> **Work instructions**:
Reproduce the records without their pictures, keeping every word as it is.
━━ Source information
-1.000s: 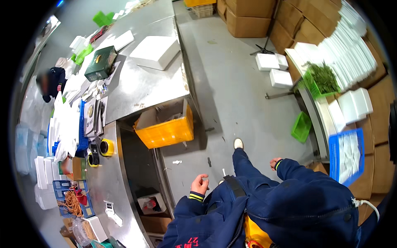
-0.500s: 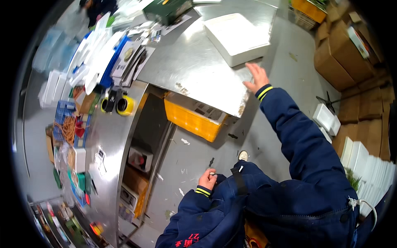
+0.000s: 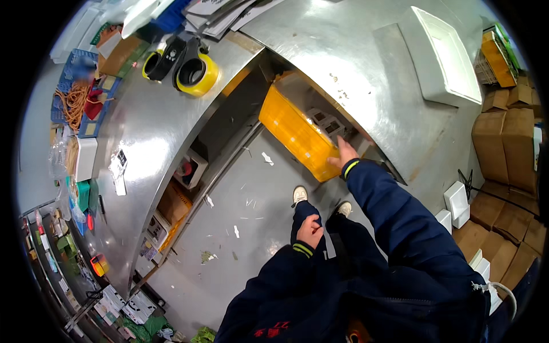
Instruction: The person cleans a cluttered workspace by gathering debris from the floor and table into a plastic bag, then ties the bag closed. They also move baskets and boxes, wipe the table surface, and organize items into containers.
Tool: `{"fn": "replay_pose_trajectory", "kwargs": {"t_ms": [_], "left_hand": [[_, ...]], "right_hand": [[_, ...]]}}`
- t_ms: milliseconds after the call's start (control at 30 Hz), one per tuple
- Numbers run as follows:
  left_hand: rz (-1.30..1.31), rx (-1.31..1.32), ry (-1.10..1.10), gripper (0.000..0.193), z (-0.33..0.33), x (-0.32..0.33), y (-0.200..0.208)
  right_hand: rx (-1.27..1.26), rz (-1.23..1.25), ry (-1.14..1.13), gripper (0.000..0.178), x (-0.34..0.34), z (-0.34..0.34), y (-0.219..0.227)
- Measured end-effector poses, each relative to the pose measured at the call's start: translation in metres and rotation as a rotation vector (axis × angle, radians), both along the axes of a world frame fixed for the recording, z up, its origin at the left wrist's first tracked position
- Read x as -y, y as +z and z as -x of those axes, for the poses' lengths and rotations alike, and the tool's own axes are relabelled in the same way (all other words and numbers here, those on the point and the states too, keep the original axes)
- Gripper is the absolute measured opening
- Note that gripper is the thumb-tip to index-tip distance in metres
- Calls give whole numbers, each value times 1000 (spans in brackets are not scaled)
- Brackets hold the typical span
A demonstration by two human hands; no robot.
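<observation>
Under the steel table's corner, a yellow box (image 3: 297, 134) stands partly out, with small packages showing inside. My right hand (image 3: 345, 153) is at its near right corner, fingers stretched and thumb apart; whether it touches the rim I cannot tell. Low over my leg, my left hand (image 3: 310, 231) is closed with curled fingers, and anything inside them is hidden. A white foam box (image 3: 426, 63) rests on the table at the upper right. Two tape dispensers with yellow rolls (image 3: 197, 75) sit on the tabletop at the upper left.
The steel table (image 3: 146, 123) bends round a corner, its edge close above the yellow box. A blue basket (image 3: 88, 127) holds orange cord. Brown cartons (image 3: 503, 148) are stacked at right. Paper scraps (image 3: 236, 231) litter the floor around my feet.
My right hand has gone from above the tabletop near the foam box down to the yellow box. My view has shifted and the yellow box appears closer. My left hand stays low and closed.
</observation>
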State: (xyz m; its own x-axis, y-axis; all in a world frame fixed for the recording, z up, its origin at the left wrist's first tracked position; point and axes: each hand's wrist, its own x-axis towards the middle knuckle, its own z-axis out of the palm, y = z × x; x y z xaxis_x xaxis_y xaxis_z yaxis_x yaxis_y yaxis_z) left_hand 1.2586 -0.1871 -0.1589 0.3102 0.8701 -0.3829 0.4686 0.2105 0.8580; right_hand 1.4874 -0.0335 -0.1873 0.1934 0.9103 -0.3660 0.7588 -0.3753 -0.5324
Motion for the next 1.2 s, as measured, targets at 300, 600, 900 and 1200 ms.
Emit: {"fn": "replay_pose_trajectory", "kwargs": {"t_ms": [300,600,900,1200], "left_hand": [[193,69,275,50,13,-105,-56],[226,-405,790,73,70,-113,-113],[402,-297,980,62,175,-24,-272],[534,-484,830,57,210,-13,-319]], "right_hand": [[19,370,-100,40,7,15,-71],[-282,303,319,44,136,194,-64],[-27,-256,33,48,43,73,-147],[407,194,-442,69,-48,-64,-190]]}}
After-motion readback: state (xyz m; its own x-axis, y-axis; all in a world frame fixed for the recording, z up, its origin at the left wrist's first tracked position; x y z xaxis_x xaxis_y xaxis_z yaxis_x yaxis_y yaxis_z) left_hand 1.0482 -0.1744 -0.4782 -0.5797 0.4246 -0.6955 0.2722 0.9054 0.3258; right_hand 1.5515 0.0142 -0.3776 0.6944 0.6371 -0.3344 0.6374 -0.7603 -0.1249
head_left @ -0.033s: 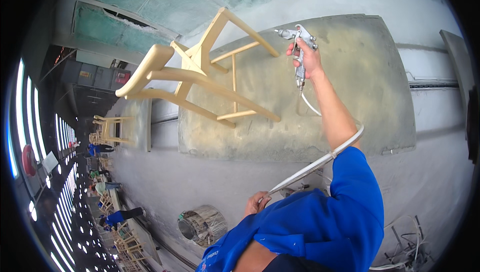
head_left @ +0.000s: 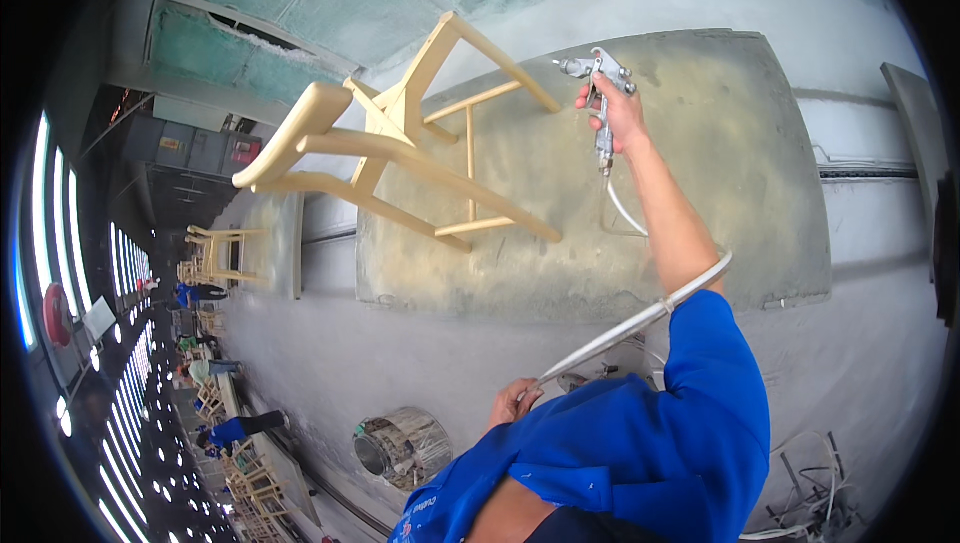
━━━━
> **Output for this task**:
-1.000s: 
-0.500s: 
+0.000s: 
Instruction: The person cleans a cluttered workspace by gathering debris from the floor and table into a plastic bag, then ties the bag closed. They also move baskets and boxes, wipe the table surface, and organize items into containers.
Tool: `{"fn": "replay_pose_trajectory", "kwargs": {"t_ms": [_], "left_hand": [[_, ...]], "right_hand": [[_, ...]]}}`
- t_ms: milliseconds after the call's start (control at 30 Hz), one per tuple
- Numbers run as follows:
  left_hand: rz (-1.30..1.31), rx (-1.31..1.32), ry (-1.10..1.10), gripper (0.000..0.193), z (-0.33..0.33), x (-0.32..0.33), y (-0.200..0.208)
  right_hand: rx (-1.27..1.26), rz (-1.23..1.25), ry (-1.14..1.13), gripper (0.000..0.178), x (-0.34..0.34), z (-0.34..0.34), y (-0.219..0.227)
- Measured end-effector poses, each relative to the pose measured at the call's start: translation in metres and rotation as a rotation vector (axis × angle, radians), both along the axes of a world frame fixed for the recording, z up, its origin at the left wrist's first tracked position
- Read x as -y, y as +z and z as -x of those axes, for the poses' lengths and rotations alike, and the tool's own axes are relabelled in the same way (all other words and numbers here, those on the point and the states too, keep the original axes)
- Gripper is the absolute measured opening
- Note that gripper is the thumb-tip to index-tip distance in metres
- Calls give whole numbers, each value times 1000 (spans in brackets are not scaled)
- Brackets hold the typical span
A demonstration by two human hands; no robot.
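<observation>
Under the steel table's corner, a yellow box (image 3: 297, 134) stands partly out, with small packages showing inside. My right hand (image 3: 345, 153) is at its near right corner, fingers stretched and thumb apart; whether it touches the rim I cannot tell. Low over my leg, my left hand (image 3: 310, 231) is closed with curled fingers, and anything inside them is hidden. A white foam box (image 3: 426, 63) rests on the table at the upper right. Two tape dispensers with yellow rolls (image 3: 197, 75) sit on the tabletop at the upper left.
The steel table (image 3: 146, 123) bends round a corner, its edge close above the yellow box. A blue basket (image 3: 88, 127) holds orange cord. Brown cartons (image 3: 503, 148) are stacked at right. Paper scraps (image 3: 236, 231) litter the floor around my feet.
My right hand has gone from above the tabletop near the foam box down to the yellow box. My view has shifted and the yellow box appears closer. My left hand stays low and closed.
</observation>
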State: (xyz m; its own x-axis, y-axis; all in a world frame fixed for the recording, z up, its origin at the left wrist's first tracked position; point and axes: each hand's wrist, its own x-axis towards the middle knuckle, its own z-axis out of the palm, y = z × x; x y z xaxis_x xaxis_y xaxis_z yaxis_x yaxis_y yaxis_z) left_hand 1.2586 -0.1871 -0.1589 0.3102 0.8701 -0.3829 0.4686 0.2105 0.8580; right_hand 1.4874 -0.0335 -0.1873 0.1934 0.9103 -0.3660 0.7588 -0.3753 -0.5324
Motion for the next 1.2 s, as measured, targets at 300, 600, 900 and 1200 ms.
Emit: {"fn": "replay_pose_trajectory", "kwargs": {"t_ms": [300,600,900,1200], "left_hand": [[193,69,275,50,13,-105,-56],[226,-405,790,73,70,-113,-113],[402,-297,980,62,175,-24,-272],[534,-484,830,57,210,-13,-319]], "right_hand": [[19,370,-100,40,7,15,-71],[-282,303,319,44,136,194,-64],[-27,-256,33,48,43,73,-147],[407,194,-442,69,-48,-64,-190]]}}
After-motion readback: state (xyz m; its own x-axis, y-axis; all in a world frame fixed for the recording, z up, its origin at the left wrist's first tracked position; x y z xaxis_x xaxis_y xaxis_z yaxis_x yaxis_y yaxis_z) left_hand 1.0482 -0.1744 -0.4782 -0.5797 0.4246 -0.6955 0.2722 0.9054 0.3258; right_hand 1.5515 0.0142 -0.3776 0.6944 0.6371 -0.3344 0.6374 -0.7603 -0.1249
head_left @ -0.033s: 
head_left @ +0.000s: 

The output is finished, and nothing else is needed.